When the football season ends, WCCO plans to turn over weekend afternoons to the late broadcaster's satirical 1960s series, "The Bedtime Nooz," which debuted long before the "Saturday Night Live" players were ready for anything but junior high.
It's not just a trip down retro road. Twin Cities TV stations are relying more on self-produced content, old and new, to fill the airwaves. The aim is to both save money and lure viewers by offering content they can't find elsewhere on TV.
In the past 18 months, nearly a dozen hours of local news have been added to the week's schedule. "KARE OnLIVE," a daily afternoon show whose "studio audience" is Web users, debuted this past summer. And KSTP plans to launch its own afternoon talk show this spring, something it hasn't done since "Good Company" went dark in 1994.
"Fifty years ago, WCCO used to do theatrical productions, children's shows and infotainment. We're just going back to the future," said the station's general manager, Susan Adams Loyd. "It's way cool."

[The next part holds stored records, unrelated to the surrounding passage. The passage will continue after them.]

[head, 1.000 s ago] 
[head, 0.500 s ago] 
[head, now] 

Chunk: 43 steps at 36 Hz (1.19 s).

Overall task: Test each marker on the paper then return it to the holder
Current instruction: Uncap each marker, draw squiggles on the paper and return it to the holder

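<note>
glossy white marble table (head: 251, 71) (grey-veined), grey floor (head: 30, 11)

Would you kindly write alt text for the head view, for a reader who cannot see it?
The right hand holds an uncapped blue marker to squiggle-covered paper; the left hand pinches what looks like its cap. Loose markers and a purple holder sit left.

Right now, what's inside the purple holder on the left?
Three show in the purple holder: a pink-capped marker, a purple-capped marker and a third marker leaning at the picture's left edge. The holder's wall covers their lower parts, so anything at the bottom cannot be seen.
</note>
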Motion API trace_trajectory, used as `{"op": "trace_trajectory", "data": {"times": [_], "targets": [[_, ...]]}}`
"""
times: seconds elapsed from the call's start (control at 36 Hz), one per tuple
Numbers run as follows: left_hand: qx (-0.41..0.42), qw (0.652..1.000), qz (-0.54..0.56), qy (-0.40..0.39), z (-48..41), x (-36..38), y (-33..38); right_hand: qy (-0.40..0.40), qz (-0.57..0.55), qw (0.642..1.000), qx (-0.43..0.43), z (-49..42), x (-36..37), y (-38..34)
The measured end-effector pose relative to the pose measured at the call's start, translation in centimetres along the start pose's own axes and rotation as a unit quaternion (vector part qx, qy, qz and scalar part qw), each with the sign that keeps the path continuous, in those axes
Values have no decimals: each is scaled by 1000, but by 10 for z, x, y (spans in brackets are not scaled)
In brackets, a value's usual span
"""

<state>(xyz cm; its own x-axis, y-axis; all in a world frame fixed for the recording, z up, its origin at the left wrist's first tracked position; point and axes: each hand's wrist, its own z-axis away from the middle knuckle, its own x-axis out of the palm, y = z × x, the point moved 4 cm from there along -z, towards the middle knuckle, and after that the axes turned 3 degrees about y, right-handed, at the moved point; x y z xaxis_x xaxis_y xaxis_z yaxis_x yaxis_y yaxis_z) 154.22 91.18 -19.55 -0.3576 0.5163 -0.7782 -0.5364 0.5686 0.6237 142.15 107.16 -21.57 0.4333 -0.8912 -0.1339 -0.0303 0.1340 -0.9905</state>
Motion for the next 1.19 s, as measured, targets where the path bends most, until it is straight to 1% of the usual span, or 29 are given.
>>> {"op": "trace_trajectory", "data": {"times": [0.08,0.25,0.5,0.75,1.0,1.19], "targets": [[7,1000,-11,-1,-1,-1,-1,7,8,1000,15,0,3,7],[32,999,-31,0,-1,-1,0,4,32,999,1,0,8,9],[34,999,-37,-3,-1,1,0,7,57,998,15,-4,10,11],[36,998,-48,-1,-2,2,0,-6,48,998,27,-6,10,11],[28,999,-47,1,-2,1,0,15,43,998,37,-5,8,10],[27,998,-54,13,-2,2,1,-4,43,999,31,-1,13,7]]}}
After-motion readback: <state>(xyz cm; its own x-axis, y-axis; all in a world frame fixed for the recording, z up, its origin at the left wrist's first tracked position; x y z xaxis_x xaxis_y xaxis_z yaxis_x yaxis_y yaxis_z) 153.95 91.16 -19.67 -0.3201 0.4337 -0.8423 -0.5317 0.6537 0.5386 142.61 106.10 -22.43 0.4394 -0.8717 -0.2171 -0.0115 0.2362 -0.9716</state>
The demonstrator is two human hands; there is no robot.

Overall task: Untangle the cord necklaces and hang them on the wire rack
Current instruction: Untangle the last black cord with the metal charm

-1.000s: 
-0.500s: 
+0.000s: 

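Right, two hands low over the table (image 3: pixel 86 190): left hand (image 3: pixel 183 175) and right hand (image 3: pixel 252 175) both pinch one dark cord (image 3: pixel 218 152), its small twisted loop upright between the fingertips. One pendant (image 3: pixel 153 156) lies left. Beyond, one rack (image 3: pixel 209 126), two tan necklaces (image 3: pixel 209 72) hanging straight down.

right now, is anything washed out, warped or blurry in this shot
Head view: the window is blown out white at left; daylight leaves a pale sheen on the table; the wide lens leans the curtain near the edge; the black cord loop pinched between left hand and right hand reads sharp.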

It's also way practical. Syndication, the selling of programs to local affiliates, isn't nearly as viable as it used to be. Popular comedies can be run into the ground on cable before local markets get a crack at them. "The Office," for example, won't be available to local stations until at least a year after repeats first appear on TBS.
Original programming is lacking in vision and appeal. There are almost as many judge shows now as there are members of the Supreme Court.
"Syndication is in a world of hurt," Loyd said. "There used to be 30 to 40 shows you would want. Now we're lucky if there are six."